Feminists in Focus: Reporting back from the New York Jewish Film Festival 'The Klezmatics: On Holy Ground'

At the 20th New York Jewish Film Festival, presented by The Jewish Museum and the Film Society of Lincoln Center (through Jan. 27).

For any woman musician who’s fantasized about being the only babe in the band, “The Klezmatics: On Holy Ground” is a cautionary tale not to be taken lightly.

The Klezmatics describe themselves as a dysfunctional family. In a music industry falling apart, they went from winning a Grammy to firing the agent who helped make it happen, to seeing their record label go out of business, the office replaced by a methadone center. They’ve gone from being one of the first neo-klezmer bands back in the ‘80s to bringing the music back to Germany and Poland and they’ve performed before capacity audiences at Town Hall in New York City and Walt Disney Concert Hall in L.A. They’re in their glory on a big stage with an expanded band, Oriental carpets covering the floor and a starry night backdrop behind them.

Members come and go, including original fiddler Alicia Svigals, but some of the original founders are still with the band after 24 years.
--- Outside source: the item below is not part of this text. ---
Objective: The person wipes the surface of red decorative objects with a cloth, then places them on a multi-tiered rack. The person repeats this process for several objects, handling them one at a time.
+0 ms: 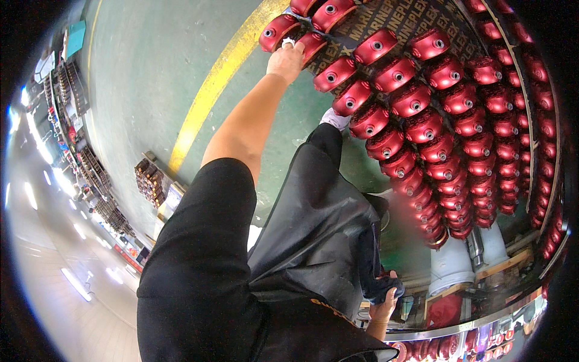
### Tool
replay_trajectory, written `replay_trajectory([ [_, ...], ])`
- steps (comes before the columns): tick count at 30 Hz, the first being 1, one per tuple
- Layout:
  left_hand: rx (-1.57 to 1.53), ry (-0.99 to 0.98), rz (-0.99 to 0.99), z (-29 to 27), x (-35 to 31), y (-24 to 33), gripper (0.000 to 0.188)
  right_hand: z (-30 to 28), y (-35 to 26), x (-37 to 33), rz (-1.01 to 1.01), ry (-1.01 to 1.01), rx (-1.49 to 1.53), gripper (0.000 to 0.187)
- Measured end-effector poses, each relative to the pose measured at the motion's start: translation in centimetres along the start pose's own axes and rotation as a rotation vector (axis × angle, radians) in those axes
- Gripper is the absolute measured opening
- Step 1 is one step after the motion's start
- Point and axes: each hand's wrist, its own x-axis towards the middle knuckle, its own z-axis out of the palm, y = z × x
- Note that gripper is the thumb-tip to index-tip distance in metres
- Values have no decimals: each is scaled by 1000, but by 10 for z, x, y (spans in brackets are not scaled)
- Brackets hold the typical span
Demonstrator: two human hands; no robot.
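Note:
At the far end of my outstretched left arm, my left hand (pixel 286 62) is closed at the near edge of a red round metal housing (pixel 312 46) with a small hole in its side. A scrap of white (pixel 288 42) shows at its fingertips; whether it is cloth or a finger cover, I cannot tell. Another red housing (pixel 278 31) sits just left of these fingers. Down at the lower right, close to my body, my right hand (pixel 384 304) is wrapped around a dark, blackish thing (pixel 386 286), whose kind I cannot make out.
Many red housings (pixel 410 99) stand in rows on a dark printed board (pixel 386 21) at the right. A yellow line (pixel 202 108) crosses the green floor (pixel 145 72). White buckets (pixel 451 265) stand below the rows. A stack of brownish parts (pixel 151 184) lies at left.

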Motion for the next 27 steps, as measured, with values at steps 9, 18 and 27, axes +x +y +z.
replay_trajectory([
  [9,70,52,28,2,3,1,17,-27,13,3,-13,-3,65,72],
  [18,93,52,-32,0,6,4,17,-30,20,7,1,26,71,69],
  [27,106,177,156,-44,45,26,28,-26,25,8,10,131,-20,64],
])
All this is chronicled by filmmaker Erik Greenberg Anjou (“A Cantor’s Tale” 2005), who followed the band’s highs and lows for more than three years.  

The film could have used a firmer hand – imposing more cinematic order on of the chaos of the Klezmatics’ life by group decision. But once the six-member band starts trusting the filmmaker behind the scenes, the story gets interesting. (Though those hoping for a film that’s non-stop music will be disappointed.)

Fiddler vocalist Lisa Gutkin speaks for plenty of women on the move when she says she’s given up any sort of steady relationship for the band. “I have nieces,” she says. The guys at least have chalked up one failed marriage, a gay alternative family where the male partner has fathered three children for a lesbian couple, and the more-or-less traditional family with working wife and kids – one autistic.

Gutkin takes on the thankless role of raising the issue of their being successful but unable to make a decent living by band alone. She also raises the issue of commitment: What’s horn player Frank London doing — agreeing to save a pecific date for a possible performance when he’s ready to dump them if a teaching gig comes along. He promises to be more honest next time. (No comment.)

At the question session after the screening, Gutkin said, “I think I do wish I weren’t the only woman in the band but part of me enjoys the role.” Speaking afterwards, when I told her she came across as the one adult on the bus, Gutkin said, “I’ve had a lot of therapy.”

Pre-psychiatrists, pre-Social Security, klezmer bands went from town to town, playing at weddings and bar mitzvahs, bringing news from one shtetl to another. Roving bands with insecure existences, playing joyously soulful music.

The film harks back to these roots with archival footage of a klezmer band playing as a white-gowned bride is led to the chuppah. Hey – we hope this happens for Gutkin – nieces just aren’t enough. And under the chuppah, we’d like to see her circling her beloved, wildly playing her violin.